Write out exactly what each line says, starting with the first line below and ending on the one with "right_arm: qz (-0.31".

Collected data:
--- START ---
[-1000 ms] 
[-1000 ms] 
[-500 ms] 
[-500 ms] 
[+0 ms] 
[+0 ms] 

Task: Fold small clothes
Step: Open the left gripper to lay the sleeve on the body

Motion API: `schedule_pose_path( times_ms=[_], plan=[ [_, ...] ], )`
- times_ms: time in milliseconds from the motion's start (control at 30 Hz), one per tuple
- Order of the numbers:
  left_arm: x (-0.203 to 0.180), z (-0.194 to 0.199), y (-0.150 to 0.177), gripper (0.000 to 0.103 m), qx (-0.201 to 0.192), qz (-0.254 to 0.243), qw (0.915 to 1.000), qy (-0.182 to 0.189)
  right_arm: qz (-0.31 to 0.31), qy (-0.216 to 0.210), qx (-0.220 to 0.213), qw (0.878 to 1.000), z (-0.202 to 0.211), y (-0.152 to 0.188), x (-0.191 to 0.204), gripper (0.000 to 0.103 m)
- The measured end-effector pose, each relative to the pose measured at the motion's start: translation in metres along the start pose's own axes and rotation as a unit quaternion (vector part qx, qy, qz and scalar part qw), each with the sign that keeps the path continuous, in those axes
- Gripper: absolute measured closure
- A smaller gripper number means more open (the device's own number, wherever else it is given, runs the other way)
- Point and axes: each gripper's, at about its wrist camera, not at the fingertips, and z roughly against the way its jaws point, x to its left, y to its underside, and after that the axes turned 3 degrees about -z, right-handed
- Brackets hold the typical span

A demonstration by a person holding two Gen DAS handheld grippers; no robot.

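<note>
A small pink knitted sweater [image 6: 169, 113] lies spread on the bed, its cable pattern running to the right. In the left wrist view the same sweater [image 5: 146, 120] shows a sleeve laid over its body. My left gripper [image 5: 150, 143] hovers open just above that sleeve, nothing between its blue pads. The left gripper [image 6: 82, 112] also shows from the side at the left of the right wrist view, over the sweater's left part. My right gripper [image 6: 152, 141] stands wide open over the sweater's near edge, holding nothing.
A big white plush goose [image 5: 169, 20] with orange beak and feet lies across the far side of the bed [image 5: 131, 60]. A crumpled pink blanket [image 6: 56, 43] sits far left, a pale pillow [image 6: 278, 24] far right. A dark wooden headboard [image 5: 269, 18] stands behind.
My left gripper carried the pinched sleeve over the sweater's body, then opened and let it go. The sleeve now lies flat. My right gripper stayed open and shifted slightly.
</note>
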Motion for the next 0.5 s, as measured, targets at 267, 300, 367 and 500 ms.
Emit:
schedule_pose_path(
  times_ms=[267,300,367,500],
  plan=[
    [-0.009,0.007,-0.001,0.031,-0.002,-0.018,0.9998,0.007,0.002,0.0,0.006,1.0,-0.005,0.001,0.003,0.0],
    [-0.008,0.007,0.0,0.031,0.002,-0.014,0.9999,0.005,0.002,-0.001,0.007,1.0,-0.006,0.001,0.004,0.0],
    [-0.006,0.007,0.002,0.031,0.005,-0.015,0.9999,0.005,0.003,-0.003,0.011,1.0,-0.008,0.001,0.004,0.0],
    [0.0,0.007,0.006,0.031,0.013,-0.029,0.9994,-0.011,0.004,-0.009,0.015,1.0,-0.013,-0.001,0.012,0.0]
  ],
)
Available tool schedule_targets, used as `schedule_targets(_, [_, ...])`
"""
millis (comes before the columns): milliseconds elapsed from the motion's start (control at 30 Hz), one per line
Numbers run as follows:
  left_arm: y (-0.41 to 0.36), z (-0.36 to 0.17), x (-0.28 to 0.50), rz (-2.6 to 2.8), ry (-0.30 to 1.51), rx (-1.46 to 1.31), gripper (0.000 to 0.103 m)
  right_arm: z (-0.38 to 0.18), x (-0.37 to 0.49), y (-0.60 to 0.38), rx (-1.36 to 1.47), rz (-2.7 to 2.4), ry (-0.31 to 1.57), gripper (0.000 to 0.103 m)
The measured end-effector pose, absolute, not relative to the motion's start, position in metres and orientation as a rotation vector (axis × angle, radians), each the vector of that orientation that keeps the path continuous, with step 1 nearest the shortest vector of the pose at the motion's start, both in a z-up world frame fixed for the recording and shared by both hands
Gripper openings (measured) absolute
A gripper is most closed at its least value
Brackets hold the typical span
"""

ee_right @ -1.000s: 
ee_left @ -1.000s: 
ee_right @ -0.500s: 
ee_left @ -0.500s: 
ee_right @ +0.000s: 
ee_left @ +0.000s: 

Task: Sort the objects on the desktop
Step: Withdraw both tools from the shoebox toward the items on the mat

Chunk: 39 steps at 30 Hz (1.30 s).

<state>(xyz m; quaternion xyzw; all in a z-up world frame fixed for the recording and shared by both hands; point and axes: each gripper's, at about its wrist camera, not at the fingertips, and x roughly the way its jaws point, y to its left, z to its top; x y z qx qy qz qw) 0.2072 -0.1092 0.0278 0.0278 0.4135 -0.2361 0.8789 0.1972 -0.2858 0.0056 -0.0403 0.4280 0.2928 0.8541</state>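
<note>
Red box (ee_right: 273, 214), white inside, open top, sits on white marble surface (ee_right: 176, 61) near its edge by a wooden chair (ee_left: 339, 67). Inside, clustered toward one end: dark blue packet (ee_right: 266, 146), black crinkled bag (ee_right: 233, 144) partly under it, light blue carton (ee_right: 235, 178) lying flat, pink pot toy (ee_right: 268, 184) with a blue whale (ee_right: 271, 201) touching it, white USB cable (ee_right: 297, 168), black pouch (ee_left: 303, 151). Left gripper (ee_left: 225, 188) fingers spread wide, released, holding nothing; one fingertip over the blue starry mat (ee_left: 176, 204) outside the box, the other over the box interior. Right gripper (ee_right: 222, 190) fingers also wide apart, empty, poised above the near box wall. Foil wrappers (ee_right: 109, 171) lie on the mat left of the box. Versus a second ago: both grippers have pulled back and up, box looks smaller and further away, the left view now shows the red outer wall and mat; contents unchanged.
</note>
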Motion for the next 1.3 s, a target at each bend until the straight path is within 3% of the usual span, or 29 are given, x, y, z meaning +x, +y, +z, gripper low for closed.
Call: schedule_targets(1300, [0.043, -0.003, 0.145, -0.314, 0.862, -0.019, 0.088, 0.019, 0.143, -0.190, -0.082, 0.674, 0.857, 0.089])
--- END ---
*EXERCISE ANSWER*:
[-1000 ms] 
[-1000 ms] 
[-500 ms] 
[-500 ms] 
[+0 ms] 
[+0 ms] 

Task: Fold small clothes
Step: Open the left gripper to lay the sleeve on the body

Motion API: `schedule_pose_path( times_ms=[_], plan=[ [_, ...] ], )`
- times_ms: time in milliseconds from the motion's start (control at 30 Hz), one per tuple
- Order of the numbers:
  left_arm: x (-0.203 to 0.180), z (-0.194 to 0.199), y (-0.150 to 0.177), gripper (0.000 to 0.103 m), qx (-0.201 to 0.192), qz (-0.254 to 0.243), qw (0.915 to 1.000), qy (-0.182 to 0.189)
  right_arm: qz (-0.31 to 0.31), qy (-0.216 to 0.210), qx (-0.220 to 0.213), qw (0.878 to 1.000), z (-0.202 to 0.211), y (-0.152 to 0.188), x (-0.191 to 0.204), gripper (0.000 to 0.103 m)

Nothing more remains in this exercise.